Task statement: Could you restate all of the records exactly, leaving out the pictures?

Source records
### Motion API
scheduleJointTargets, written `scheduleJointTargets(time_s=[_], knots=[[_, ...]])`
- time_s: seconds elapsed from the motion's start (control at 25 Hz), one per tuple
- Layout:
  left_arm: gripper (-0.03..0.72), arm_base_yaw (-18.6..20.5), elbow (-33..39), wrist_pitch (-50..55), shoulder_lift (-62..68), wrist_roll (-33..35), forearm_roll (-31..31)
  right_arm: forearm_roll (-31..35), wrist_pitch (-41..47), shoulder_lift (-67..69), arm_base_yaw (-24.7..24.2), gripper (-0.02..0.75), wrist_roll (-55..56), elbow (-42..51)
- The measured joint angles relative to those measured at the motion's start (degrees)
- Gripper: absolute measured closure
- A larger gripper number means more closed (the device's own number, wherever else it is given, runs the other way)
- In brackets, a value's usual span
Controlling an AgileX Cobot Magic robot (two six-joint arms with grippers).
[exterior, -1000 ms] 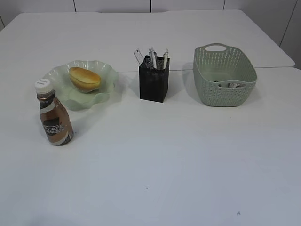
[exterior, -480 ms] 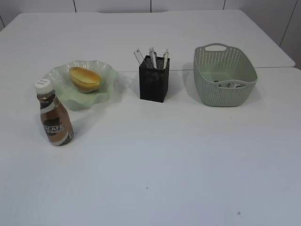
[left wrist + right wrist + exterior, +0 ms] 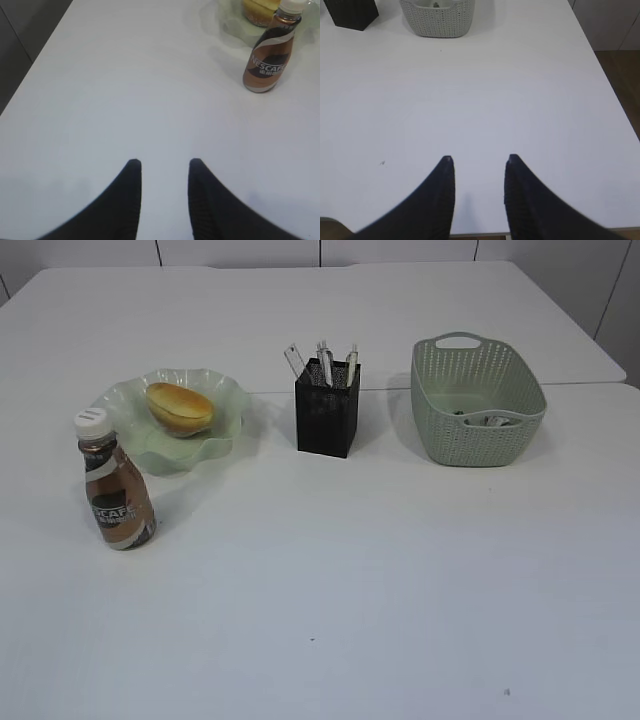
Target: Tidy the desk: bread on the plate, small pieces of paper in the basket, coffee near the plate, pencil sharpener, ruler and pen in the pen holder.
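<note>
Bread [image 3: 180, 408] is seen on the plate [image 3: 225, 430], coffee [image 3: 117, 492] just beside that plate. Both end effectors, left [image 3: 164, 165] and right [image 3: 479, 161], are parted and empty; they are best kept clear of the worktop [image 3: 380, 580].

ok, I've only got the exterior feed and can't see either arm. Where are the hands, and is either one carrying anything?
Observer: Left hand hangs open and empty over bare desk, with the coffee standing ahead of it to its right.
Operator: And the right one?
Observer: Right hand is open and empty too, near the desk's front edge, with the basket far ahead.
Operator: Anything loose on the desk near that side?
Observer: Only a tiny dark speck on the desk, left of the right hand's fingers; I can't tell what it is.
</note>
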Motion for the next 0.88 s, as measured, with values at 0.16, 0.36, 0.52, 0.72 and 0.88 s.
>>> scheduleJointTargets(time_s=[0.16,0.36,0.52,0.72,0.88], knots=[[0.470,-0.10,0.00,0.00,0.00,0.00,0.00,0.00,0.00,0.00,0.00,0.458,0.00,0.00],[0.469,-0.23,0.00,0.00,0.00,0.00,0.00,0.00,0.00,0.00,0.00,0.458,0.00,0.00],[0.469,-0.23,0.00,0.00,0.00,0.00,0.00,0.00,-0.04,0.00,0.00,0.458,0.00,0.00],[0.470,-0.23,0.00,0.00,0.00,0.00,0.00,0.00,-0.04,0.00,0.00,0.458,0.00,0.00],[0.470,-0.23,0.00,0.00,0.00,0.00,0.00,0.00,-0.04,0.00,0.00,0.458,0.00,0.00]])
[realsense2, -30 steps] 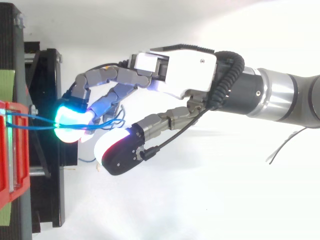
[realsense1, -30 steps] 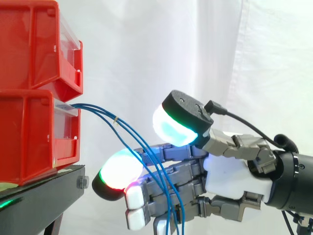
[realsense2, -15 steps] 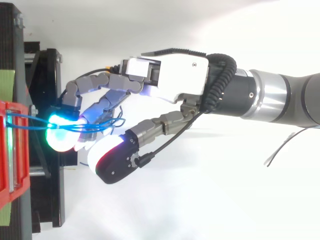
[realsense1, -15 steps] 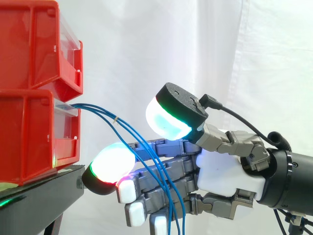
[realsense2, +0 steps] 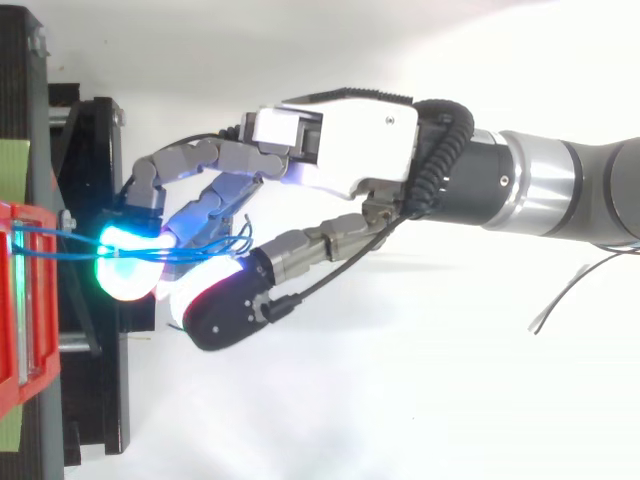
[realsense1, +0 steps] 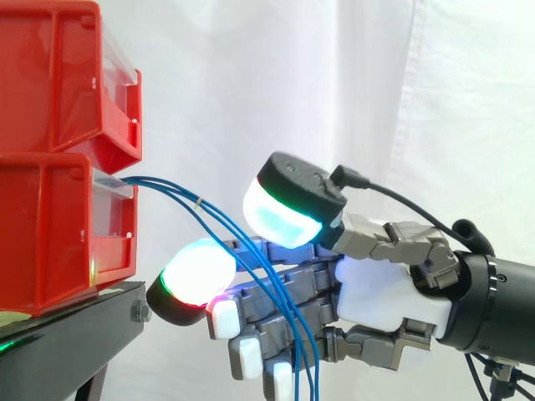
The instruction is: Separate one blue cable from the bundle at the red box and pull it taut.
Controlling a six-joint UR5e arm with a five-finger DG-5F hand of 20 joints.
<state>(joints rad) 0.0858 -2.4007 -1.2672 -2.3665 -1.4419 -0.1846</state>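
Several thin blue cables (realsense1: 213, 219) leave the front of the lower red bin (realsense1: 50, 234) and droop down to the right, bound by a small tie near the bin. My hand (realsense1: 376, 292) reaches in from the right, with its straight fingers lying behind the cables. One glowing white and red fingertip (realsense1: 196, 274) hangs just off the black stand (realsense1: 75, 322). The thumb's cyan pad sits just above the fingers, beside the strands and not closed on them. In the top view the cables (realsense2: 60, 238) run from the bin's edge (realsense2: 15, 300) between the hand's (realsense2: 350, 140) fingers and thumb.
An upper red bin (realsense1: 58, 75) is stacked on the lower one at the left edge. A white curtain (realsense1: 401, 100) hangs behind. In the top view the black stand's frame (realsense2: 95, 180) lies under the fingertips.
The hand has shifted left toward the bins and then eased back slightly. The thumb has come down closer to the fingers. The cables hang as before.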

Solution for this exercise:
### Motion API
scheduleJointTargets, written `scheduleJointTargets(time_s=[_], knots=[[_, ...]])`
- time_s: seconds elapsed from the motion's start (control at 25 Hz), one per tuple
- Layout:
  left_arm: gripper (-0.03..0.72), arm_base_yaw (-18.6..20.5), elbow (-33..39), wrist_pitch (-50..55), shoulder_lift (-62..68), wrist_roll (-33..35), forearm_roll (-31..31)
  right_arm: forearm_roll (-31..35), wrist_pitch (-41..47), shoulder_lift (-67..69), arm_base_yaw (-24.7..24.2), gripper (-0.02..0.75), wrist_roll (-55..56), elbow (-42..51)
- The measured joint angles relative to those measured at the motion's start (degrees)
- Gripper: absolute measured closure
- A larger gripper number means more closed (the device's own number, wherever else it is given, runs the other way)
- In brackets, a value's usual span
Controlling an AgileX Cobot Magic robot (two six-joint arms with grippers).
[exterior, -1000 ms] 
[exterior, -480 ms] 
[left wrist + right wrist + exterior, +0 ms] 
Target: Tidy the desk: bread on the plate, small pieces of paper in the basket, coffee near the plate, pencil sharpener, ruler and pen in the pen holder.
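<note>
Bread [image 3: 180, 408] is seen on the plate [image 3: 225, 430], coffee [image 3: 117, 492] just beside that plate. Both end effectors, left [image 3: 164, 165] and right [image 3: 479, 161], are parted and empty; they are best kept clear of the worktop [image 3: 380, 580].

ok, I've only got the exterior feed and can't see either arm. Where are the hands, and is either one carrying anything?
Observer: Left hand hangs open and empty over bare desk, with the coffee standing ahead of it to its right.
Operator: And the right one?
Observer: Right hand is open and empty too, near the desk's front edge, with the basket far ahead.
Operator: Anything loose on the desk near that side?
Observer: Only a tiny dark speck on the desk, left of the right hand's fingers; I can't tell what it is.
</note>
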Motion for the next 0.88 s, as measured, with values at 0.16, 0.36, 0.52, 0.72 and 0.88 s.
>>> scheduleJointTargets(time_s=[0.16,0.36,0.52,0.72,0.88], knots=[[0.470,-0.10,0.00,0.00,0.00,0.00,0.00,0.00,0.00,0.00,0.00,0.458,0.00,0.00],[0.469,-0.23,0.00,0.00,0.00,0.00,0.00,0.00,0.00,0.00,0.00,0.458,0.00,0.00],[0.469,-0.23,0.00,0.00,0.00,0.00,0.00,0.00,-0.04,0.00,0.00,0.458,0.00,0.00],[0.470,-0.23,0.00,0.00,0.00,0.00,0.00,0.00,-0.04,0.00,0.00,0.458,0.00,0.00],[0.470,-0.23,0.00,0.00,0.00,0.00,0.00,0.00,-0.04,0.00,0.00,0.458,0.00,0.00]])
[realsense2, -30 steps] 
[realsense1, -30 steps] 
[realsense2, -15 steps] 
[realsense1, -15 steps] 
[realsense2, +0 steps] 
[realsense1, +0 steps] 
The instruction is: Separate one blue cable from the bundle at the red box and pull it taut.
Controlling a six-joint UR5e arm with a five-finger DG-5F hand of 20 joints.
<state>(joints rad) 0.0858 -2.4007 -1.2672 -2.3665 -1.4419 -0.1846</state>
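Several thin blue cables (realsense1: 213, 219) leave the front of the lower red bin (realsense1: 50, 234) and droop down to the right, bound by a small tie near the bin. My hand (realsense1: 376, 292) reaches in from the right, with its straight fingers lying behind the cables. One glowing white and red fingertip (realsense1: 196, 274) hangs just off the black stand (realsense1: 75, 322). The thumb's cyan pad sits just above the fingers, beside the strands and not closed on them. In the top view the cables (realsense2: 60, 238) run from the bin's edge (realsense2: 15, 300) between the hand's (realsense2: 350, 140) fingers and thumb.
An upper red bin (realsense1: 58, 75) is stacked on the lower one at the left edge. A white curtain (realsense1: 401, 100) hangs behind. In the top view the black stand's frame (realsense2: 95, 180) lies under the fingertips.
The hand has shifted left toward the bins and then eased back slightly. The thumb has come down closer to the fingers. The cables hang as before.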

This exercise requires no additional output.